Files
roboimi/docs/superpowers/plans/2026-04-05-phase2-full-attnres-vision-plan.md
2026-04-05 00:07:59 +08:00

3.1 KiB

Phase-2 Full-AttnRes Vision Implementation Plan

For agentic workers: REQUIRED SUB-SKILL: Use superpowers:subagent-driven-development (recommended) or superpowers:executing-plans to implement this plan task-by-task. Steps use checkbox (- [ ]) syntax for tracking.

Goal: Replace all ResNet residual units in the vision backbone with AttnRes-based image blocks while preserving the current IMF agent interfaces and launch a Phase-2 experiment anchored on the best Phase-1 horizon setting.

Architecture: Keep the current multi-camera encoder shell and per-camera output contract, but introduce a new ResNet-like 2D AttnRes backbone that preserves stage-wise downsampling and final SpatialSoftmax conditioning. Wire it into the existing ResNetDiffusionBackbone via an opt-in mode and keep the agent/head/data interfaces unchanged.

Tech Stack: PyTorch, Hydra/OmegaConf, existing IMF AttnRes transformer components, pytest.

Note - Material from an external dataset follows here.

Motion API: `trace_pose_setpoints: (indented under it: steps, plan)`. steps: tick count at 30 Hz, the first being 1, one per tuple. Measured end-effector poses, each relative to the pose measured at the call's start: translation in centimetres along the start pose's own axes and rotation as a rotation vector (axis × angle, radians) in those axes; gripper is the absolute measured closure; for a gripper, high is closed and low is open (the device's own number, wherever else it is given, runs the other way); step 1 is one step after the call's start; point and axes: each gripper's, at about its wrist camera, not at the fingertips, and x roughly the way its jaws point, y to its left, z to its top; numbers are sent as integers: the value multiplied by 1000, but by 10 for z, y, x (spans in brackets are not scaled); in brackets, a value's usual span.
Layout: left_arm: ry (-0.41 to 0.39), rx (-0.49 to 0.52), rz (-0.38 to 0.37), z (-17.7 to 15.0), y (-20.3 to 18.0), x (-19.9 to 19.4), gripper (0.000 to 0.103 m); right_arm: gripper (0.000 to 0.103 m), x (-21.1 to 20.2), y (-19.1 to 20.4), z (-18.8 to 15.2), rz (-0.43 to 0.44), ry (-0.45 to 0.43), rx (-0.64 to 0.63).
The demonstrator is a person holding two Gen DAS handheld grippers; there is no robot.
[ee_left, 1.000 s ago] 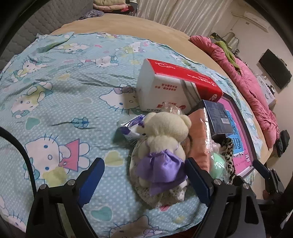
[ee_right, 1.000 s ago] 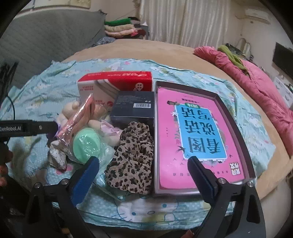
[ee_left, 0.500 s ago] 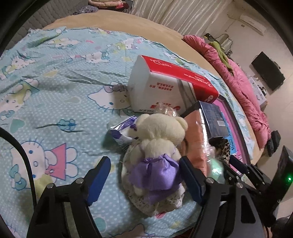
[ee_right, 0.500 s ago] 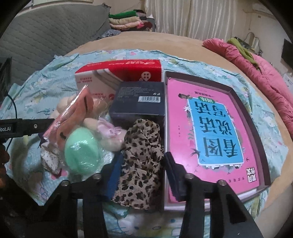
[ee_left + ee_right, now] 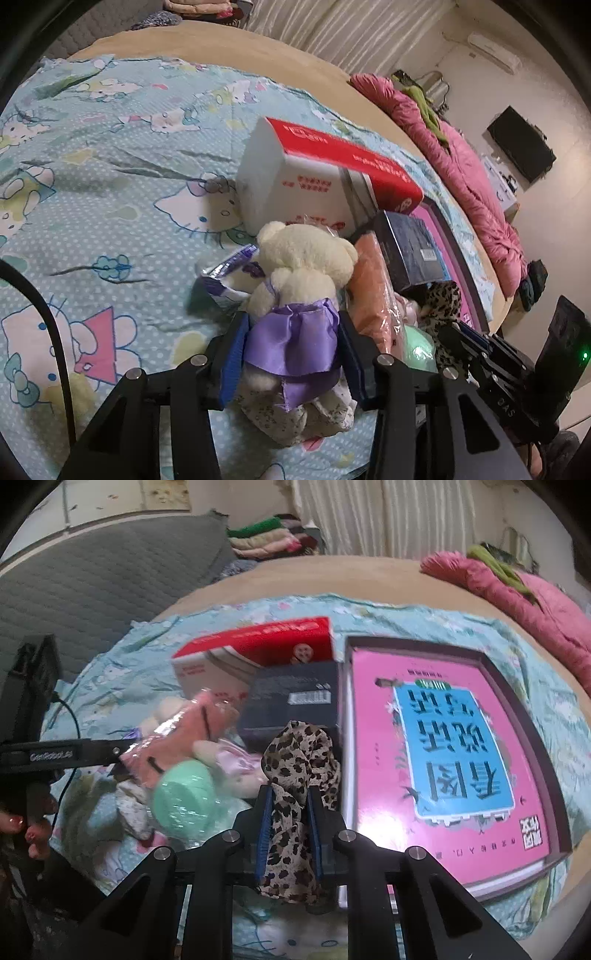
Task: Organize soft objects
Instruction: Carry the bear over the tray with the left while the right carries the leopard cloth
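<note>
My left gripper (image 5: 291, 332) is shut on a cream teddy bear (image 5: 303, 258) in a purple dress, gripping it at the waist on the Hello Kitty bedsheet (image 5: 110, 184). My right gripper (image 5: 290, 812) is shut on a leopard-print cloth (image 5: 295, 760) and holds it bunched upright between the blue pads. The leopard cloth also shows in the left wrist view (image 5: 441, 302). An orange soft item in clear plastic (image 5: 184, 734) and a mint green round puff (image 5: 183, 801) lie between the two grippers. The bear is mostly hidden in the right wrist view.
A red and white tissue pack (image 5: 325, 177) and a dark blue box (image 5: 410, 251) stand behind the soft things. A pink book in a dark tray (image 5: 443, 746) lies to the right. A pink quilt (image 5: 461, 173) runs along the bed's far right edge.
Both grippers were open a second ago. The left closed on the teddy bear's waist. The right moved in and closed on the leopard cloth, pulling it upward.
</note>
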Motion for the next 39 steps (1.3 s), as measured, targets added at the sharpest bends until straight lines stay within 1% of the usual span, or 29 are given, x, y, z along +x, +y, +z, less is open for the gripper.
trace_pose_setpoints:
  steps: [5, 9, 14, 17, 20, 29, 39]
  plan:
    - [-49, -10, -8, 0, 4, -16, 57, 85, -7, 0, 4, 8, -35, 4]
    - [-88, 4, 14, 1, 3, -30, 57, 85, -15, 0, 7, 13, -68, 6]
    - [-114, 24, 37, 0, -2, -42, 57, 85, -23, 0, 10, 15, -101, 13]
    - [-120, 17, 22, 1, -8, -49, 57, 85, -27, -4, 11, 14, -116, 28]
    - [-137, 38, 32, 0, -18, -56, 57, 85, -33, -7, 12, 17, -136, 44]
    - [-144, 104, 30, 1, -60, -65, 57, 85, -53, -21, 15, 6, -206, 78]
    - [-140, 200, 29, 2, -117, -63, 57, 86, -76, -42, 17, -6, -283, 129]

Task 1: Add failing tests for the new full-AttnRes visual backbone

Files:

  • Create: tests/test_attnres_resnet2d_backbone.py

  • Update: tests/test_imf_vla_agent.py

  • Step 1: Write a failing backbone shape test

  • Step 2: Run it to confirm the new backbone/config does not exist yet

  • Step 3: Add a failing IMF agent wiring test for unchanged cond_dim=208

  • Step 4: Run the targeted tests and capture the failure

Task 2: Implement a ResNet-like 2D AttnRes backbone

Files:

  • Create: roboimi/vla/models/backbones/attnres_resnet2d.py

  • Modify: roboimi/vla/models/backbones/resnet_diffusion.py

  • Step 1: Add minimal 2D tokenization helpers and positional encoding / bias handling

  • Step 2: Implement AttnResImageBlock2D for feature maps

  • Step 3: Implement AttnResResNetLikeBackbone2D with stage-wise downsampling

  • Step 4: Wire _SingleRgbEncoder to choose between original ResNet trunk and the new full-AttnRes trunk

  • Step 5: Run the new backbone tests

Task 3: Expose config switches and agent wiring

Files:

  • Modify: roboimi/vla/conf/backbone/resnet_diffusion.yaml

  • Modify: roboimi/vla/conf/agent/resnet_imf_attnres.yaml

  • Step 1: Add a backbone mode/config flag for the full-AttnRes vision trunk

  • Step 2: Add defaults for attnres image depth/heads/etc. if needed

  • Step 3: Add a Phase-2 launch override path that enables the new visual trunk

  • Step 4: Run agent wiring tests again

Task 4: Smoke-verify training path

Files:

  • Reuse existing training scripts and configs

  • Step 1: Run a short CPU or tiny-step smoke instantiation / compute_loss test

  • Step 2: If needed, run a very short training smoke launch

  • Step 3: Verify no cond-dim or rollout-loading regressions

Task 5: Launch the Phase-2 experiment

Files:

  • Update experiment tracking under experiment_suites/

  • Step 1: Use Phase-1 best setting (pred_horizon=16, num_action_steps=8)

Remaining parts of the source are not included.